**Exercise prompt:**
Go through the data below and return each line containing the word "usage".
[Task material Boundary: Start]
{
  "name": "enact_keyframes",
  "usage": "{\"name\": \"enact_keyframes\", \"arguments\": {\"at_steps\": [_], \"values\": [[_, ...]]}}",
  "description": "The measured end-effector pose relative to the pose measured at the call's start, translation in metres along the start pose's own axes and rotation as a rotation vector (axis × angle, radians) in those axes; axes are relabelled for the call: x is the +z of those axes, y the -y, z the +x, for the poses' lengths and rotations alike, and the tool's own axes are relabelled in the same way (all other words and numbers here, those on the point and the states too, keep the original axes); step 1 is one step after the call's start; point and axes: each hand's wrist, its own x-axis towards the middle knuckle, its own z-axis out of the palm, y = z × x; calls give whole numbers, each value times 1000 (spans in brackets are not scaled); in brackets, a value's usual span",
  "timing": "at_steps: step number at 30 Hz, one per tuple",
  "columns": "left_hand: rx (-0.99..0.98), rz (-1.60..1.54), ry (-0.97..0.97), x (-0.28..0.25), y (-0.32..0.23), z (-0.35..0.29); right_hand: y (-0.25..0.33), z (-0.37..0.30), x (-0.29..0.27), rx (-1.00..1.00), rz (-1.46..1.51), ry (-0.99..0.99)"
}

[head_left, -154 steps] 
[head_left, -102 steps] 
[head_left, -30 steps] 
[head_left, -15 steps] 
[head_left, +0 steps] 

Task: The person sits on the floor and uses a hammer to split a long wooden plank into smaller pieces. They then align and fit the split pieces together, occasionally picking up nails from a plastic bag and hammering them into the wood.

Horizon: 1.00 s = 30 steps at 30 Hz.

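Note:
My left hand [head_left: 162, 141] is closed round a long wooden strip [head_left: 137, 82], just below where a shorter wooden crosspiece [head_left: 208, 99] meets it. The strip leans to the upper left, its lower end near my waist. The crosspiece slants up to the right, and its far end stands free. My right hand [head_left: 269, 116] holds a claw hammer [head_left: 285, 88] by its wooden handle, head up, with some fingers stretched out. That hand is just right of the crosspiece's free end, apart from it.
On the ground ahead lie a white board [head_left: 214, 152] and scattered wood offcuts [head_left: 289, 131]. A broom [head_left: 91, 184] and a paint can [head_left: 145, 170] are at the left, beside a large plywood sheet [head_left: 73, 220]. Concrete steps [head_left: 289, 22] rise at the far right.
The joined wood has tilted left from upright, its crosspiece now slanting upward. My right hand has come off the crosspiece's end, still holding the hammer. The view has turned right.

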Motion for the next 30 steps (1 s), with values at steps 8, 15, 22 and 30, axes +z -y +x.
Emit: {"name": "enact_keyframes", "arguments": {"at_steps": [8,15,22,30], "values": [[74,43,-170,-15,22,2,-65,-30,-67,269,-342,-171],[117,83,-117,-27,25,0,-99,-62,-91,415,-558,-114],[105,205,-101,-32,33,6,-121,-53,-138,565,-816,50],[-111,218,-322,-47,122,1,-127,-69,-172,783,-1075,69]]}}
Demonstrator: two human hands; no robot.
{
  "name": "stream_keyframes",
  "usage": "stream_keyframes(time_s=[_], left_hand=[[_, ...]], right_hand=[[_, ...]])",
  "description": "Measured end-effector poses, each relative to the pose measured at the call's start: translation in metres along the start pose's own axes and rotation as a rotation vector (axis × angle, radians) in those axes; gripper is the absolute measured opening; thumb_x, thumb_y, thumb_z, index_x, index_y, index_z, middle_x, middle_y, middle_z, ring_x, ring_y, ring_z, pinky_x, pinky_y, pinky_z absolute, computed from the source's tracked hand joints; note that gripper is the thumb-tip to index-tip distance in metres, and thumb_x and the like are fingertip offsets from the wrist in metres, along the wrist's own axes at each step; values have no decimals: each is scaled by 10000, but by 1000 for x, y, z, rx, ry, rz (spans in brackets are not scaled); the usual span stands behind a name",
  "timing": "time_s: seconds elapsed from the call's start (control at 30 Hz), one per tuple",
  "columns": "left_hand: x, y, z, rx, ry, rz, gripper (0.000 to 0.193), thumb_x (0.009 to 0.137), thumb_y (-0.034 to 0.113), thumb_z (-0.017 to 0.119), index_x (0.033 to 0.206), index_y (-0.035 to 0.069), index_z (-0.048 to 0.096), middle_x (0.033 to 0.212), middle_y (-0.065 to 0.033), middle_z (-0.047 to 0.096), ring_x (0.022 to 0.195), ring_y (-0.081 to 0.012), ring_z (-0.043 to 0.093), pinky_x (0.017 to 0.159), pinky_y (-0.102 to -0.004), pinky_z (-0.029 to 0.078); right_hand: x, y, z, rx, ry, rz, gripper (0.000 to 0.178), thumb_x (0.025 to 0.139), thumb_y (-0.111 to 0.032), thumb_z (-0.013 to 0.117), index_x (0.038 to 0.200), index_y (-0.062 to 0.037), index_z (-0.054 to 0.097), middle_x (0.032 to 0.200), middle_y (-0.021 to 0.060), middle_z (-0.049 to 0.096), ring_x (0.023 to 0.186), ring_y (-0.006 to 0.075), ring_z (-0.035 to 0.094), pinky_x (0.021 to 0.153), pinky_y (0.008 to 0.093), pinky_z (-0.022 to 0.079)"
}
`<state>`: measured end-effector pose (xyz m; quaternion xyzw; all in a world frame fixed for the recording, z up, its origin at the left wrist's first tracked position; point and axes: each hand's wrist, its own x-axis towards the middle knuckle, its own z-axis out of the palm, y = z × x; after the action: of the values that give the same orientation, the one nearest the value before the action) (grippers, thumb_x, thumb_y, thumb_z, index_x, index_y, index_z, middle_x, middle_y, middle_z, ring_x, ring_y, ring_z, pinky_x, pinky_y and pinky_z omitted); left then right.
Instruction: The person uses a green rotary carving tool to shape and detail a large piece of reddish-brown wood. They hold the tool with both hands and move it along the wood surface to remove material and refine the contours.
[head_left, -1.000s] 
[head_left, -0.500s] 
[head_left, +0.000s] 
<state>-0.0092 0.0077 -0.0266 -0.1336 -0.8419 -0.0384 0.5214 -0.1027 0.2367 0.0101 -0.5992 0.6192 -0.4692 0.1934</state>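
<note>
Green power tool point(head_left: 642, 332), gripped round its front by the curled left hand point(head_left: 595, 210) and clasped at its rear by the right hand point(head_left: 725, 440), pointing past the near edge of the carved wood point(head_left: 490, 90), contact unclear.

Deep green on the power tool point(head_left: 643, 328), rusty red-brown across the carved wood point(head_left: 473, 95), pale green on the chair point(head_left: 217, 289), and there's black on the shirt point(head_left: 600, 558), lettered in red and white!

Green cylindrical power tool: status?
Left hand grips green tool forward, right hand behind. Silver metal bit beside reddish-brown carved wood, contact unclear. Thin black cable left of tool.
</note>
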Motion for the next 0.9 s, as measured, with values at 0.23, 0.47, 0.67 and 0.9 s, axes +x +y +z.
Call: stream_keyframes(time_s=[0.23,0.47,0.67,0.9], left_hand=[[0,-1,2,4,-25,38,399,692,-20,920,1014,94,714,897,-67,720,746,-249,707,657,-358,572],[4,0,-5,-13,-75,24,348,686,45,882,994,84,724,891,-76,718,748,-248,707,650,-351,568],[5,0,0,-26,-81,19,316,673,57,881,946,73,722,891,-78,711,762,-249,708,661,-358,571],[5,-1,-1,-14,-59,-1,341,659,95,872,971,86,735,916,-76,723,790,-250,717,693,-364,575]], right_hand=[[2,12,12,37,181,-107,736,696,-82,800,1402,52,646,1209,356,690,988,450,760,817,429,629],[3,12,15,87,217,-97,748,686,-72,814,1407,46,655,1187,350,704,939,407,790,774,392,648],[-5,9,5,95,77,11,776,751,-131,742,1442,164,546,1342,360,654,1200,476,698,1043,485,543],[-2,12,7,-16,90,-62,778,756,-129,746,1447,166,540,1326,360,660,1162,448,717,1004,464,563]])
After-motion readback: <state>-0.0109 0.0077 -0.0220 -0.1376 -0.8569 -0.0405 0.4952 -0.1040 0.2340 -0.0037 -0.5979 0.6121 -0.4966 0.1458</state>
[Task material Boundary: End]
**Response to this task:**
  "usage": "{\"name\": \"enact_keyframes\", \"arguments\": {\"at_steps\": [_], \"values\": [[_, ...]]}}",
  "usage": "stream_keyframes(time_s=[_], left_hand=[[_, ...]], right_hand=[[_, ...]])",

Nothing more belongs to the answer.